» Work task
Read the lines below and count those that have the word "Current". Respond with the number only.
--------------------------------
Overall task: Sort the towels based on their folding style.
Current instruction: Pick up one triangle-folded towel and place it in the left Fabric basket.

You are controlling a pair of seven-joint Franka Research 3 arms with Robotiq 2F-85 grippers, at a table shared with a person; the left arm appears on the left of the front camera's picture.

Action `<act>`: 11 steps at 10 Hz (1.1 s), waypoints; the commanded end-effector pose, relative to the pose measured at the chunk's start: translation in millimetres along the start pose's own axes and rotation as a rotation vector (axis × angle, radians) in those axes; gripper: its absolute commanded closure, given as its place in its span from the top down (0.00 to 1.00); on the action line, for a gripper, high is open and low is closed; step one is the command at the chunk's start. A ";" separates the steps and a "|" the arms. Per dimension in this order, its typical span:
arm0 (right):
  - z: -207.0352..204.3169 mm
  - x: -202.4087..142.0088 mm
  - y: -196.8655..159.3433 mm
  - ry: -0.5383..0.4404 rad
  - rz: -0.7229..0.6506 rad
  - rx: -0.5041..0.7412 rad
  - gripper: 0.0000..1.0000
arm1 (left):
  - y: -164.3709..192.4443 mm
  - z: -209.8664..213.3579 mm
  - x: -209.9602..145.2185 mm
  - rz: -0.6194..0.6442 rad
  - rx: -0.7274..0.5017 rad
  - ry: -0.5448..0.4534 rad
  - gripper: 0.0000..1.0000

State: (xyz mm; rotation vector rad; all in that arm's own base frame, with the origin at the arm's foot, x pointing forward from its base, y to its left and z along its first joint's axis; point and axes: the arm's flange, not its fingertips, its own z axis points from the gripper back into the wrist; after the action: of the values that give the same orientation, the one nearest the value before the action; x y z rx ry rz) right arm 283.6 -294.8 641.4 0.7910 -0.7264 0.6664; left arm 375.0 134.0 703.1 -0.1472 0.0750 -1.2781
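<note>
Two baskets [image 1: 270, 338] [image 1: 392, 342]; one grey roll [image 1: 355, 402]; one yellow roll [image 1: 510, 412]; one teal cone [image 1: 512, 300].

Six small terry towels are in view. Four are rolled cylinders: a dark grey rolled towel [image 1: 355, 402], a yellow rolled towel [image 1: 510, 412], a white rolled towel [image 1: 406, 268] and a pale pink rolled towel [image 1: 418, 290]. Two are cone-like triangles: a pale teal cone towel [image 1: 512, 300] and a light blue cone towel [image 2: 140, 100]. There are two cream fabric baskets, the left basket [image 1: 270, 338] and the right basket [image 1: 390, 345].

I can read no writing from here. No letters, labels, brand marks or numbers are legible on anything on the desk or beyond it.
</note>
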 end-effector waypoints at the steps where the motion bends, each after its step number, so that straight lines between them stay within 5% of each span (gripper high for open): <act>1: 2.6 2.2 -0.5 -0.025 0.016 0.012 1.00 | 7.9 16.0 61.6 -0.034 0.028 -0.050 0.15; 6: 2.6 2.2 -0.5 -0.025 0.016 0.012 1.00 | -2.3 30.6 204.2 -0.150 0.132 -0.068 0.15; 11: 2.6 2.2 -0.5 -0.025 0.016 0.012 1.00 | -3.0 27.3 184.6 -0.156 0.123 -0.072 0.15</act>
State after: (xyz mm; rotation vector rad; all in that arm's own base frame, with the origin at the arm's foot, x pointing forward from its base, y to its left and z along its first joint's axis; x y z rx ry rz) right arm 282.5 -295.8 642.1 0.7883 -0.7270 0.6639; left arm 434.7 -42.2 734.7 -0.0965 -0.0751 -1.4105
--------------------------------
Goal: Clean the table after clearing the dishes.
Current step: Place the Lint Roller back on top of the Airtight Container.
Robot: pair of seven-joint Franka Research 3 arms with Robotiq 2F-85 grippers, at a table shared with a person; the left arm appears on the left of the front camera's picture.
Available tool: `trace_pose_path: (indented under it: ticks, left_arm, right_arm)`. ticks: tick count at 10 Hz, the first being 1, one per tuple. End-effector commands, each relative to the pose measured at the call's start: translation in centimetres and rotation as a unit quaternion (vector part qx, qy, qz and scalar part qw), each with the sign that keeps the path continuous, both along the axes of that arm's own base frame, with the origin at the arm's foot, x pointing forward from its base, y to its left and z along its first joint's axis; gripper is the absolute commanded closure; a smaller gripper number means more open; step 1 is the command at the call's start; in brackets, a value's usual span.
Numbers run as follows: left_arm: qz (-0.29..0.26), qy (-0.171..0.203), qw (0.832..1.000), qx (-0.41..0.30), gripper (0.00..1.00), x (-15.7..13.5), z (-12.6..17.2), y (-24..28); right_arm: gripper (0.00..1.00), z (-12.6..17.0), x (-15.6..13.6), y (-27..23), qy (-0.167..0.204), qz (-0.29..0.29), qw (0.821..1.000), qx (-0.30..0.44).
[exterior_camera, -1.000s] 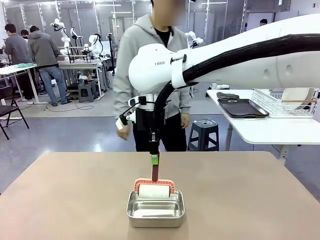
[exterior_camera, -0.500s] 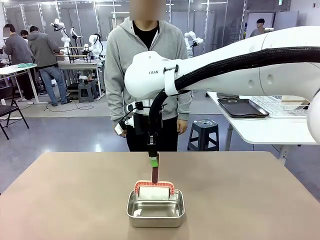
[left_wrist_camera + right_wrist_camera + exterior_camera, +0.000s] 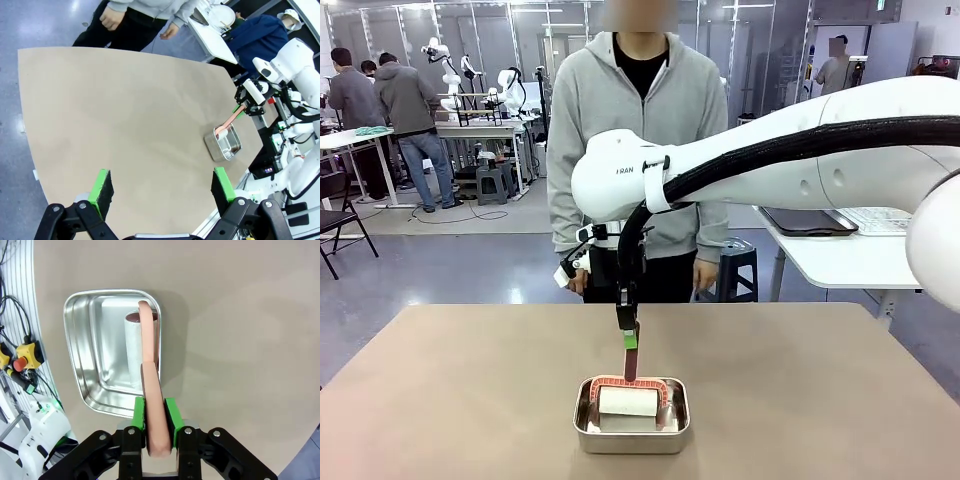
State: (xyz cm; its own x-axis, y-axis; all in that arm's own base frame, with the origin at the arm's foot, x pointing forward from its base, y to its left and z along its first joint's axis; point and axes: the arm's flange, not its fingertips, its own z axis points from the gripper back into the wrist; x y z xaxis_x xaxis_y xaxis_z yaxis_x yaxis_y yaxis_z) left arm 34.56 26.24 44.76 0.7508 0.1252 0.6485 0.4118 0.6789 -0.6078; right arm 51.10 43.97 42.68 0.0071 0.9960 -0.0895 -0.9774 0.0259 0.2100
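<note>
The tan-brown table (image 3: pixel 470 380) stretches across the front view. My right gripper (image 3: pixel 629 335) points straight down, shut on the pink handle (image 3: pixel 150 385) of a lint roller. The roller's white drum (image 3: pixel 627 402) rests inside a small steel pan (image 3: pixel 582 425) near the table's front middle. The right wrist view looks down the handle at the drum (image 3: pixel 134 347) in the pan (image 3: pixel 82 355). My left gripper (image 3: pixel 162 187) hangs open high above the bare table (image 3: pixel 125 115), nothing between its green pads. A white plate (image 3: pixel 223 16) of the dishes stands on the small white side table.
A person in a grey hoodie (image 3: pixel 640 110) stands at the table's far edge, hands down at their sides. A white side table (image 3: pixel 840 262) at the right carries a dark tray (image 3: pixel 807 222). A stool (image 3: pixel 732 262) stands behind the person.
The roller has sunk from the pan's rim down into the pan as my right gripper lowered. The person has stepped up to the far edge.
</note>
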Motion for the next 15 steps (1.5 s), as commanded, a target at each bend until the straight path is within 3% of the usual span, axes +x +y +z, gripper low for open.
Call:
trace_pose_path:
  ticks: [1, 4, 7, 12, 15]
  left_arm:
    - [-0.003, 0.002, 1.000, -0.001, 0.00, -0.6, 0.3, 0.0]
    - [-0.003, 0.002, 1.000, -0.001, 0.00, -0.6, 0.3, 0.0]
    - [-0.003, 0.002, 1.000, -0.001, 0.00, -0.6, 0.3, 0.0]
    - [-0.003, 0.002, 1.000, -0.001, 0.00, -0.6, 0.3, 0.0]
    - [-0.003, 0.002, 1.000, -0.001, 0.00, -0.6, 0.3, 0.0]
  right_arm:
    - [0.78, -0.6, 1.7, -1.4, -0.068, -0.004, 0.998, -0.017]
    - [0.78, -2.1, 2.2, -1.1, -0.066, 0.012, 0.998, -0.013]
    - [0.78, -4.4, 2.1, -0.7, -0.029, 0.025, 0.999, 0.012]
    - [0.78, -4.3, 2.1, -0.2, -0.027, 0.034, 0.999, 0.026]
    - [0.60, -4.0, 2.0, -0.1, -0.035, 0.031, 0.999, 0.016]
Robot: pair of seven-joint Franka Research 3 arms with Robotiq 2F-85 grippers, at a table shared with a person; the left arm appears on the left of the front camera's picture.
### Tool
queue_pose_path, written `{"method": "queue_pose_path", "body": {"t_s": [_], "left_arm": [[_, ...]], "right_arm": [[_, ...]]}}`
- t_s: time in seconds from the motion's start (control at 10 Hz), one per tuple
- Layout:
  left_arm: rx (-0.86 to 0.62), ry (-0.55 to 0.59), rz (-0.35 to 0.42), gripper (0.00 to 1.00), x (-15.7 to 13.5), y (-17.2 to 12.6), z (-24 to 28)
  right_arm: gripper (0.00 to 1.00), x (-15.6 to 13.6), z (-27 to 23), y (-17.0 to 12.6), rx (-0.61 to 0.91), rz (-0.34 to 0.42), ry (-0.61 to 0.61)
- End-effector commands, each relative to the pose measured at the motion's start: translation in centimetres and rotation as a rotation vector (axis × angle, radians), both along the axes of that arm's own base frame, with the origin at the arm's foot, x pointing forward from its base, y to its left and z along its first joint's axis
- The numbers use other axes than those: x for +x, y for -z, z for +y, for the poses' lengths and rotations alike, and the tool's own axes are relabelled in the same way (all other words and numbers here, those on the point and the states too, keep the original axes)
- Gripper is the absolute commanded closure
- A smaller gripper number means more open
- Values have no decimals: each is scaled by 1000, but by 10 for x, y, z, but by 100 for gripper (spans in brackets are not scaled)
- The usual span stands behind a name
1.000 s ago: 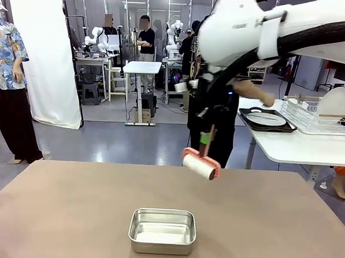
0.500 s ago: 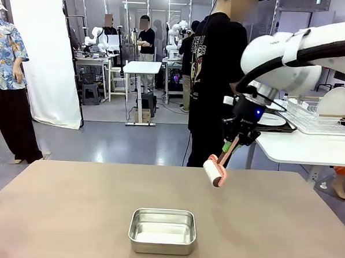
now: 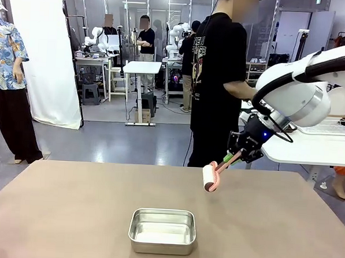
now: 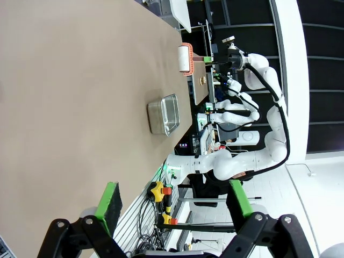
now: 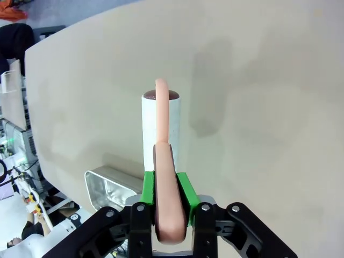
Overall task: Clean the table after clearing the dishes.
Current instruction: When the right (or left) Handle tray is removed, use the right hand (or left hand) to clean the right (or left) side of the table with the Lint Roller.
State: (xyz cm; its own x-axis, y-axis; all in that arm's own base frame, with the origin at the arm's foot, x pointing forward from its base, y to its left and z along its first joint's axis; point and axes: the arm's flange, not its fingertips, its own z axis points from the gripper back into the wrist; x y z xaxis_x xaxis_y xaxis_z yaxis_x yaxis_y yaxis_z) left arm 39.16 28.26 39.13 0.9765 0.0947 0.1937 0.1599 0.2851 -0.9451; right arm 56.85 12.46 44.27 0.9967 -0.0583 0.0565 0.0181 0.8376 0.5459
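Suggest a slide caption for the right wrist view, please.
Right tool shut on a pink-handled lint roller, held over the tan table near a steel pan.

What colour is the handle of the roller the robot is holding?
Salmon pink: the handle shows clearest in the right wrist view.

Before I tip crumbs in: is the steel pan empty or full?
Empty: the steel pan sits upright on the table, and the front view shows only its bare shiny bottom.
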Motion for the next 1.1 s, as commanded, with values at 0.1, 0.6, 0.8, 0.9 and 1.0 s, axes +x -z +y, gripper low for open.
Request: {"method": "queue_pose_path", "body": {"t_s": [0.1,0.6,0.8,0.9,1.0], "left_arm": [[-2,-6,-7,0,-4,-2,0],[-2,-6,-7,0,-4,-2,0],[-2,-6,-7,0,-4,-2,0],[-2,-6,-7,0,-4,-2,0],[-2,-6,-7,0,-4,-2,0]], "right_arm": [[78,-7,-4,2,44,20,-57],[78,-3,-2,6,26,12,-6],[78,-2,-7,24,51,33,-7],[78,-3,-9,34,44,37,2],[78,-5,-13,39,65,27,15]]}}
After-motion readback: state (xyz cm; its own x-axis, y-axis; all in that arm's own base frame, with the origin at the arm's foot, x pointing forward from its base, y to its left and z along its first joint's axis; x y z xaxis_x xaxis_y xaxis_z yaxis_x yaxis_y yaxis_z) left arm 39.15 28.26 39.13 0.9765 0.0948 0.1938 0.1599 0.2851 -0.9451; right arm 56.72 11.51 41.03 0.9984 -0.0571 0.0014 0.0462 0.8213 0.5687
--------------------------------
» Answer to the exercise
3